### Task prompt
Give back each line of the data exactly.

### Provided material

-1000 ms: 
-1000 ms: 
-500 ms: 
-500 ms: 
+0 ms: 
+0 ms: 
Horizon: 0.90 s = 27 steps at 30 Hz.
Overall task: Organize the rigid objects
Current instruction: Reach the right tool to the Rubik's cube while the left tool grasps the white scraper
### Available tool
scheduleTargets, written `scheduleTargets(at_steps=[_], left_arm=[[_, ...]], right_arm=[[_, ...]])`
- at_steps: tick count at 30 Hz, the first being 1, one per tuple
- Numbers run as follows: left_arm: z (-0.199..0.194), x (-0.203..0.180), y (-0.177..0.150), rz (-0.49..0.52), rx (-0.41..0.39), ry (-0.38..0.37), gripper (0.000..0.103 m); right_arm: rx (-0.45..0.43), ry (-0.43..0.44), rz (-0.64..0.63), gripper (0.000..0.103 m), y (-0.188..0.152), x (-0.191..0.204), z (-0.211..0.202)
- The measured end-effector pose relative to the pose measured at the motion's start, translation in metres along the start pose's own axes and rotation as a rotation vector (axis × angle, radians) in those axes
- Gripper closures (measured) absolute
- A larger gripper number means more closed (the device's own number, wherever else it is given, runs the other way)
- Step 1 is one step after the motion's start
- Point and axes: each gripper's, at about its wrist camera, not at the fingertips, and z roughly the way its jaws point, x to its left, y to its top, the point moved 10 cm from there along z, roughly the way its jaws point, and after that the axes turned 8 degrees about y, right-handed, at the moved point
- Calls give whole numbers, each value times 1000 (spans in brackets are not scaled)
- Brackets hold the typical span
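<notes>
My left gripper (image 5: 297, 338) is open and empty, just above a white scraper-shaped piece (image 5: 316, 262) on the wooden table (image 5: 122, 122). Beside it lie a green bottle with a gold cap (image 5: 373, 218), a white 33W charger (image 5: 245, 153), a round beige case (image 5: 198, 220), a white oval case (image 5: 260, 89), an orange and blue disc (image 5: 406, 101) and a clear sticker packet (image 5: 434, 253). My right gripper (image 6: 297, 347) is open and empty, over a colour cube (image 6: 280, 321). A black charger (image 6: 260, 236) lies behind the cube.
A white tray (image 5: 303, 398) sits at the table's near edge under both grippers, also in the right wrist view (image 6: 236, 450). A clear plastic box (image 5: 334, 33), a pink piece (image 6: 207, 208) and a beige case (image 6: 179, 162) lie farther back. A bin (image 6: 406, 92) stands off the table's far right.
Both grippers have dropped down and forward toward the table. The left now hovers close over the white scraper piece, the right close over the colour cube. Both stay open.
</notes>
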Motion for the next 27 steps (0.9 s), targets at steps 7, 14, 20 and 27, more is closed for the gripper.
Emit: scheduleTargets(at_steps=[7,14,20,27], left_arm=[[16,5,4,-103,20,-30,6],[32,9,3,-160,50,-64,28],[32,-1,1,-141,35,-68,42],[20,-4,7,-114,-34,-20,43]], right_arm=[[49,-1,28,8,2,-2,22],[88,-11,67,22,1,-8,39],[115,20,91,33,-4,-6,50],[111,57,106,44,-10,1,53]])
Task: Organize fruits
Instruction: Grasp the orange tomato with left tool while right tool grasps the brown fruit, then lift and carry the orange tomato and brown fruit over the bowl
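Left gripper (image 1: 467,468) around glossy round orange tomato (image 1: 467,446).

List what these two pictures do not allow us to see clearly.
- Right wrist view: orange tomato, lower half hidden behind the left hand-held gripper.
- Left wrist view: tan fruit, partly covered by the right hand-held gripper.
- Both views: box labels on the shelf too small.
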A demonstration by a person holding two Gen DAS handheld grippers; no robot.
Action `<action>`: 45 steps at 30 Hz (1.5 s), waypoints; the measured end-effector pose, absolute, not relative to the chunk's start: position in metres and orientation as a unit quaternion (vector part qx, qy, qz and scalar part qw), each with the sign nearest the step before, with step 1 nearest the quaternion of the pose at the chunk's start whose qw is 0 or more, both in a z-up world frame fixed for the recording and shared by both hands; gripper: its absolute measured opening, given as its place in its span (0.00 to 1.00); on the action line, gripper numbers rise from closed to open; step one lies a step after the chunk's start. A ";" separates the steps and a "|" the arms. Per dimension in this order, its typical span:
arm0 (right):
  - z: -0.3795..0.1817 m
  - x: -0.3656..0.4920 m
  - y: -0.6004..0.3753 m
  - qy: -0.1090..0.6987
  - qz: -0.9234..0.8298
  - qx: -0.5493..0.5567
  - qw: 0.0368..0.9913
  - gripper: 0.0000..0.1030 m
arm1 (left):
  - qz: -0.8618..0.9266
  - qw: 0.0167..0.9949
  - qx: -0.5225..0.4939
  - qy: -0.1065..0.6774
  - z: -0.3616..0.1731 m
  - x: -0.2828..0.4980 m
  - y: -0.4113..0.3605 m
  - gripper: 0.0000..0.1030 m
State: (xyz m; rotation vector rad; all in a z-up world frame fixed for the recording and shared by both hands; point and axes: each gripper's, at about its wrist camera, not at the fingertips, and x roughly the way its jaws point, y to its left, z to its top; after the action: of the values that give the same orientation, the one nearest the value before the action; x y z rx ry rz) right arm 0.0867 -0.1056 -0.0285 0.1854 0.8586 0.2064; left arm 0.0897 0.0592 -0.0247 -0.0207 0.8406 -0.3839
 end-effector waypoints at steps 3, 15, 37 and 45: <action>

### Response for this exercise
-1000 ms: 
-1000 ms: 
-500 ms: 
-500 ms: 
+0 ms: 
+0 ms: 
Horizon: 0.90 s = 27 steps at 30 Hz.
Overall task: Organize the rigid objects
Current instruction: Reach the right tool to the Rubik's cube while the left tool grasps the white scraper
### Available tool
scheduleTargets, written `scheduleTargets(at_steps=[_], left_arm=[[_, ...]], right_arm=[[_, ...]])`
- at_steps: tick count at 30 Hz, the first being 1, one per tuple
- Numbers run as follows: left_arm: z (-0.199..0.194), x (-0.203..0.180), y (-0.177..0.150), rz (-0.49..0.52), rx (-0.41..0.39), ry (-0.38..0.37), gripper (0.000..0.103 m); right_arm: rx (-0.45..0.43), ry (-0.43..0.44), rz (-0.64..0.63), gripper (0.000..0.103 m), y (-0.188..0.152), x (-0.191..0.204), z (-0.211..0.202)
- The measured end-effector pose relative to the pose measured at the motion's start, translation in metres along the start pose's own axes and rotation as a rotation vector (axis × angle, radians) in those axes
- Gripper closures (measured) absolute
- A larger gripper number means more closed (the device's own number, wherever else it is given, runs the other way)
- Step 1 is one step after the motion's start
- Point and axes: each gripper's, at about its wrist camera, not at the fingertips, and z roughly the way its jaws point, x to its left, y to its top, the point moved 10 cm from there along z, roughly the way its jaws point, and after that the axes turned 8 degrees about y, right-handed, at the moved point
- Calls give whole numbers, each value times 1000 (spans in brackets are not scaled)
- Brackets hold the typical span
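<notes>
My left gripper (image 5: 297, 338) is open and empty, just above a white scraper-shaped piece (image 5: 316, 262) on the wooden table (image 5: 122, 122). Beside it lie a green bottle with a gold cap (image 5: 373, 218), a white 33W charger (image 5: 245, 153), a round beige case (image 5: 198, 220), a white oval case (image 5: 260, 89), an orange and blue disc (image 5: 406, 101) and a clear sticker packet (image 5: 434, 253). My right gripper (image 6: 297, 347) is open and empty, over a colour cube (image 6: 280, 321). A black charger (image 6: 260, 236) lies behind the cube.
A white tray (image 5: 303, 398) sits at the table's near edge under both grippers, also in the right wrist view (image 6: 236, 450). A clear plastic box (image 5: 334, 33), a pink piece (image 6: 207, 208) and a beige case (image 6: 179, 162) lie farther back. A bin (image 6: 406, 92) stands off the table's far right.
Both grippers have dropped down and forward toward the table. The left now hovers close over the white scraper piece, the right close over the colour cube. Both stay open.
</notes>
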Motion for the next 27 steps (0.9 s), targets at steps 7, 14, 20 and 27, more is closed for the gripper.
Emit: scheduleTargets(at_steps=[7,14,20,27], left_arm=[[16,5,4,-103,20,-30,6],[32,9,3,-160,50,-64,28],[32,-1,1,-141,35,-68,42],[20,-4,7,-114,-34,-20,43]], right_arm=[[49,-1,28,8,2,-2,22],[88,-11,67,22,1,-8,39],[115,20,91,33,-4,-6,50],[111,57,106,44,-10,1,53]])
Task: Organize fruits
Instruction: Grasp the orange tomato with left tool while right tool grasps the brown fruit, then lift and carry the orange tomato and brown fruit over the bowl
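Left gripper (image 1: 467,468) around glossy round orange tomato (image 1: 467,446).

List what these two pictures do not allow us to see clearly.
- Right wrist view: orange tomato, lower half hidden behind the left hand-held gripper.
- Left wrist view: tan fruit, partly covered by the right hand-held gripper.
- Both views: box labels on the shelf too small.
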A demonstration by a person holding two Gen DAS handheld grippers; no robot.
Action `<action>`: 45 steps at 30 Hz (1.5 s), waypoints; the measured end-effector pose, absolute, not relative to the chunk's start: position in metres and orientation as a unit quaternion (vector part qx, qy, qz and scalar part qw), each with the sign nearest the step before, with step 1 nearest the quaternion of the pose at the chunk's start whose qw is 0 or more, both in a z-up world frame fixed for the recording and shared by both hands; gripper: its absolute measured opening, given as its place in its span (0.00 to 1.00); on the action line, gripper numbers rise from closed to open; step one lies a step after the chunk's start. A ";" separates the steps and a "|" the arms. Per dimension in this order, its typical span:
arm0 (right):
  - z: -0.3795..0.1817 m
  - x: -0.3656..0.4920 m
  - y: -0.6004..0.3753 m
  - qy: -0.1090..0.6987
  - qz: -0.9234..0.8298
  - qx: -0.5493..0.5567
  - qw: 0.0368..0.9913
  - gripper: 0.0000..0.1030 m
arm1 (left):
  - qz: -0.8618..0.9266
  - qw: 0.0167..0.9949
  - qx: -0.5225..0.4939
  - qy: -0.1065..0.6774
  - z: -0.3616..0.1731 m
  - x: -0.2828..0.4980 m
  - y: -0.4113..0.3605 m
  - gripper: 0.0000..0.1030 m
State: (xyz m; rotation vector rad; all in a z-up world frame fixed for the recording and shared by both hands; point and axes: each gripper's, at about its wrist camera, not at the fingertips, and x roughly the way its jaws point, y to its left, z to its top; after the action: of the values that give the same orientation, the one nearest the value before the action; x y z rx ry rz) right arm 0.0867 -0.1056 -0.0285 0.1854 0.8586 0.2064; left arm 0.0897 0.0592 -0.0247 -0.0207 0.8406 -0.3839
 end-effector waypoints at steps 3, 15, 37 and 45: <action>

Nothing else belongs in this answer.